● What needs to be done:
Reproduce the entire listing exactly. Leave the pictures out.

*** Opening of Input data ***

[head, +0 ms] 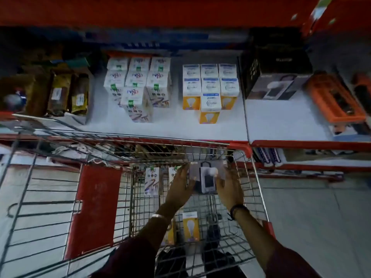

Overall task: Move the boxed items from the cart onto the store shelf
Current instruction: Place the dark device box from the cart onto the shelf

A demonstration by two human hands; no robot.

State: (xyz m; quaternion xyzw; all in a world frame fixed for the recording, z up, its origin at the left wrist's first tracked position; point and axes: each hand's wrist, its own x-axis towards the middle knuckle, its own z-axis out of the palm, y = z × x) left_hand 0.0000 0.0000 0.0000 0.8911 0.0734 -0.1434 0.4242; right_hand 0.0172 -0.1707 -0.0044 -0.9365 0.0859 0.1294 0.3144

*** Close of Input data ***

● Written answer:
[head, +0 ms] 

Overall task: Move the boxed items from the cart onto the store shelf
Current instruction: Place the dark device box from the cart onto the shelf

A demonstration by two human hands; no robot.

State: (xyz m; quaternion xyzw; all in a world frame fixed for the recording, z up, its origin at the left wrist's first tracked position; point and axes: each hand's wrist, its own x-axis towards the middle knuckle, its own z-axis out of the palm, y = z × x) left_hand 0.0000 0.0000 0.0000 0.8911 0.0734 -0.1434 0.4242; right_hand 0.0172 -0.1707 -0.0044 -0.9365 0.0859 0.1294 0.3144

This answer is now complete.